# [EXERCISE AIM]
Reproduce every line below exactly as written; do not include the images.
******
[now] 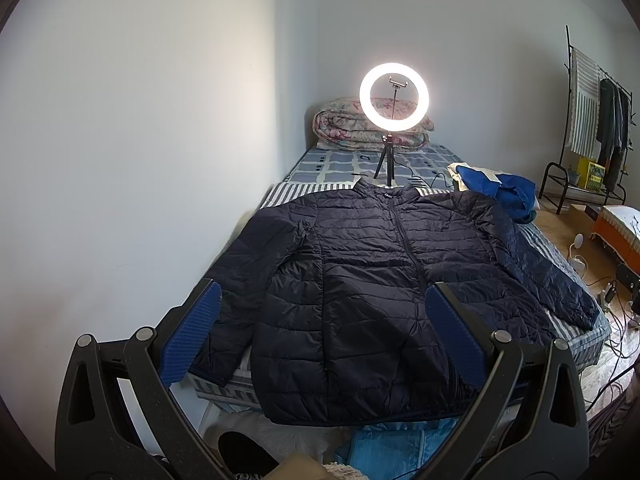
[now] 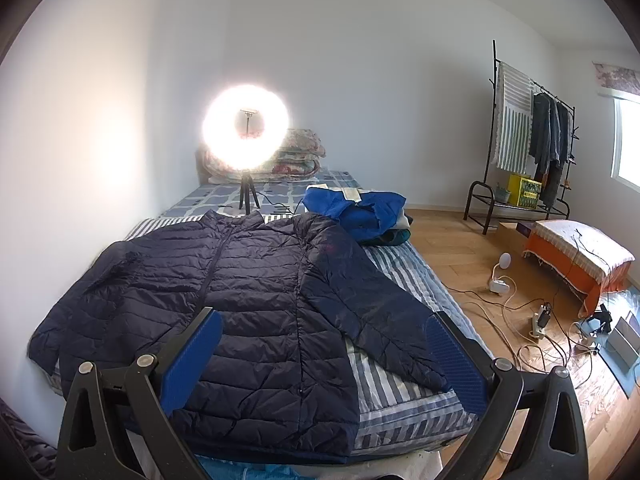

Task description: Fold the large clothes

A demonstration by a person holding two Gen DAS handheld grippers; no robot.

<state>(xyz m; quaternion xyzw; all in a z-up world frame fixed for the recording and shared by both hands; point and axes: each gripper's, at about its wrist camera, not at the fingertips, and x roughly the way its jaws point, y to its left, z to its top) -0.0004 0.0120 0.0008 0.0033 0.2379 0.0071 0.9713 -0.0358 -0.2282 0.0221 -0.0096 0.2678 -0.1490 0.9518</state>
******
# [RESPONSE]
[now] 
[now] 

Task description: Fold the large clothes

A demonstration by a person holding two Gen DAS handheld grippers; no robot.

<state>(xyz m; quaternion xyzw; all in a z-up world frame fixed for the recording and shared by both hands; point and axes: each gripper's, at about its wrist camera, not at the fingertips, and x roughly the way its jaws point, y to its left, z to its top) -0.0004 0.0120 0.0008 0.0033 0.2379 0.0071 0.9713 -0.0358 -0.2282 0.0221 -0.0096 0.2678 -0.1490 0.9518</state>

This output has been given in full.